### Required action
Word for word, set down the lines from the one that holds "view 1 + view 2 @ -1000" through the final line of the listing below, and exclude every picture.

### Data provided
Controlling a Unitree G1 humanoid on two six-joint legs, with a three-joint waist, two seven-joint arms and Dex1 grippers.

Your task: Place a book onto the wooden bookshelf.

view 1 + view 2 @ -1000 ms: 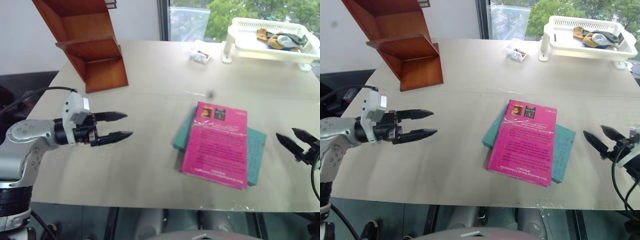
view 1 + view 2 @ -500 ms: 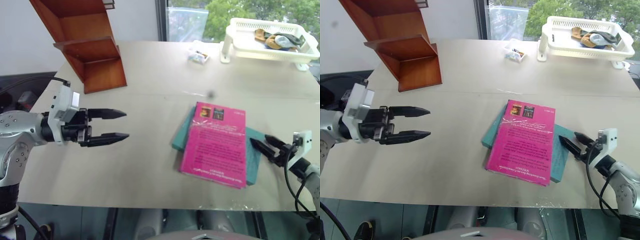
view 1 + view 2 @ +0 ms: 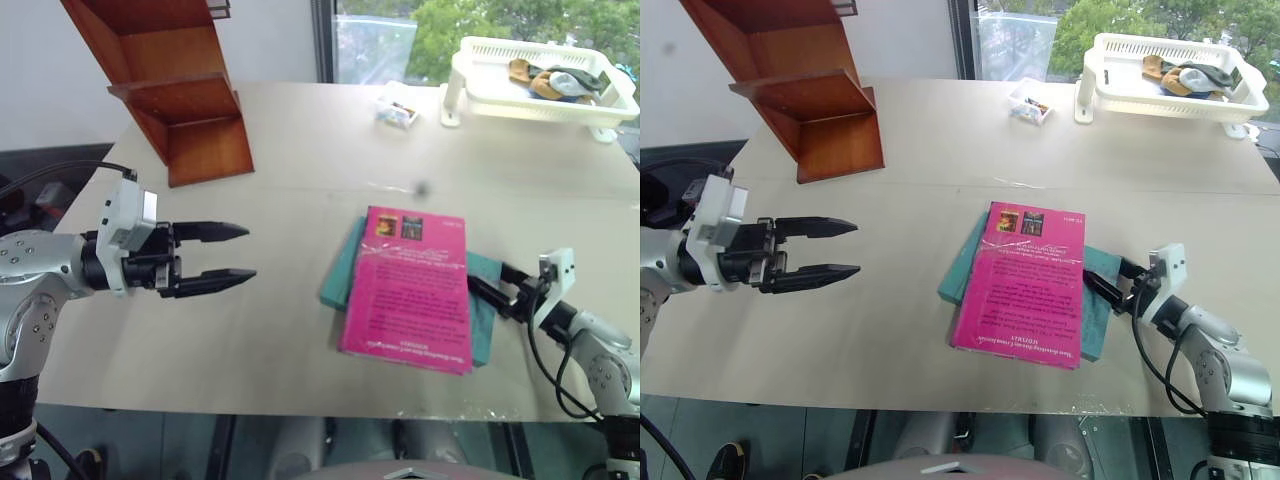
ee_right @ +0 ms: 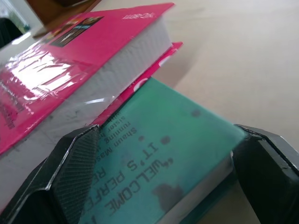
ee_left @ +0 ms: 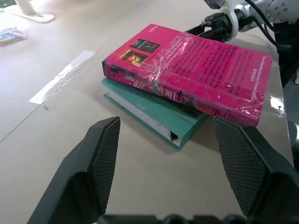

### Answer to this task
view 1 + view 2 @ -1000 ms: 
view 1 + view 2 @ -500 ms: 
view 1 + view 2 @ +0 ms: 
ee_right @ +0 ms: 
ee_left @ +0 ms: 

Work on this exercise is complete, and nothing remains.